BY: LES LEBA (Email: lesleba@yahoo.com; 
Blog page: www.betternaijanow.com



Professor Charles Soludo, Governor of the Central Bank of Nigeria (CBN) revealed at the 11th Monetary Policy Forum in Abuja “that he was under intense pressure  (from the nation’s political leaders) to share Nigeria’s excess crude oil revenue”.  (Daily Independent 27/10/06 pg A4).   The value of annual revenue derivable from crude oil would increase or decrease according to the volume of oil, which we sell as well as the price at which we sell.  Thus, our revenue would move in response to various impacting factors such as wars, natural disasters in oil producing countries, or increase or decrease in consumption/demand patterns.

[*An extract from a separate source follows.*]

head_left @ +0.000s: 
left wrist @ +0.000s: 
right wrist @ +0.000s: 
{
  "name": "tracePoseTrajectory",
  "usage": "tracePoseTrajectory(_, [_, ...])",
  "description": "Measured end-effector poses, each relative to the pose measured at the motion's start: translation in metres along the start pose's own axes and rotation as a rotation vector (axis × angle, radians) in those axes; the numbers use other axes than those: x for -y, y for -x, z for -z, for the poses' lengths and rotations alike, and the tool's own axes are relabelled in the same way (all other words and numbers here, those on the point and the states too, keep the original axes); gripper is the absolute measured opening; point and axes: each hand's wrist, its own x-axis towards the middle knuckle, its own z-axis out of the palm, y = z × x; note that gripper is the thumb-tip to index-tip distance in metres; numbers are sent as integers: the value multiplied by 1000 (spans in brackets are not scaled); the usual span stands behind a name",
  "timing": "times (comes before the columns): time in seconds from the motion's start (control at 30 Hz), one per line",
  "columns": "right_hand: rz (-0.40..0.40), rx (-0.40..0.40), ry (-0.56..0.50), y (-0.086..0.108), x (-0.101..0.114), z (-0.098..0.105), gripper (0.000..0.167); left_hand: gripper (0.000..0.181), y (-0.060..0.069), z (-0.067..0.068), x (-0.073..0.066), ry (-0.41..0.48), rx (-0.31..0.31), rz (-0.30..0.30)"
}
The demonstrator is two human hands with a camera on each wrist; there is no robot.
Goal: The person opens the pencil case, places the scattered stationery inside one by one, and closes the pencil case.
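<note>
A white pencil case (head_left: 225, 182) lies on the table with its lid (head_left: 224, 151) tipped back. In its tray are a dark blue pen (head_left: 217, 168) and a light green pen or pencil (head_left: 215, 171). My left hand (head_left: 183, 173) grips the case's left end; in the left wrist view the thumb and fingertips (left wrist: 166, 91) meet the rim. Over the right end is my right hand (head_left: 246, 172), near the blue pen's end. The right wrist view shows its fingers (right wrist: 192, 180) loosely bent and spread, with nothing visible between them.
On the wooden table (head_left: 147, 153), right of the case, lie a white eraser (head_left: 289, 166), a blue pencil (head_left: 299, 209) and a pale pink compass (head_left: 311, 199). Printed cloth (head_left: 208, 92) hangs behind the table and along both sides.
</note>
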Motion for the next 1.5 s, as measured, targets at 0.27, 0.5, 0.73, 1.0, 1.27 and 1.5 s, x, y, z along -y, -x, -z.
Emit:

However, for the purpose of our national budget projections, only one price level is applicable.  To this end, the budget adopted the price of $35/barrel for an output of about 2.4 mbd for the year 2006 budget.  Although the projected output has not been met, the price of crude oil in the market has touched $80/barrel, and generally remained around an average of $60/barrel this year.   In this event, any revenue over and above the budget benchmark of $35/barrel is consolidated in an escrow account for subsequent disbursement to the three tiers of government who are the true owners of this additional revenue, described by the CBN as excess crude oil reserves which has propelled our national dollar savings to about $40bn today.  Indeed, the word ‘excess’ is a misnomer, as excess connotes a figure that is over and above a certain requirement; in other words, we cannot truly claim to have superfluous reserves at a time when all aspects of our social infrastructure cry out for urgent injection of funds to improve the lives of over 54% of our people who, according to official statistics live on less than $1/day.

In the light of the above, Nigerians may wonder why the CBN Governor would need to be pressurized to release more of our accumulated foreign reserves to ameliorate the welfare of our people and create a robust and dynamic environment for industrial and economic growth.  Indeed, constitutional adherents may even question the right of the CBN Governor to sit on money that in reality belongs to the people!  The fact that revenue exceeds a formal budget projection does not transfer right of ownership of the ‘surplus’ to the office of the CBN Governor!  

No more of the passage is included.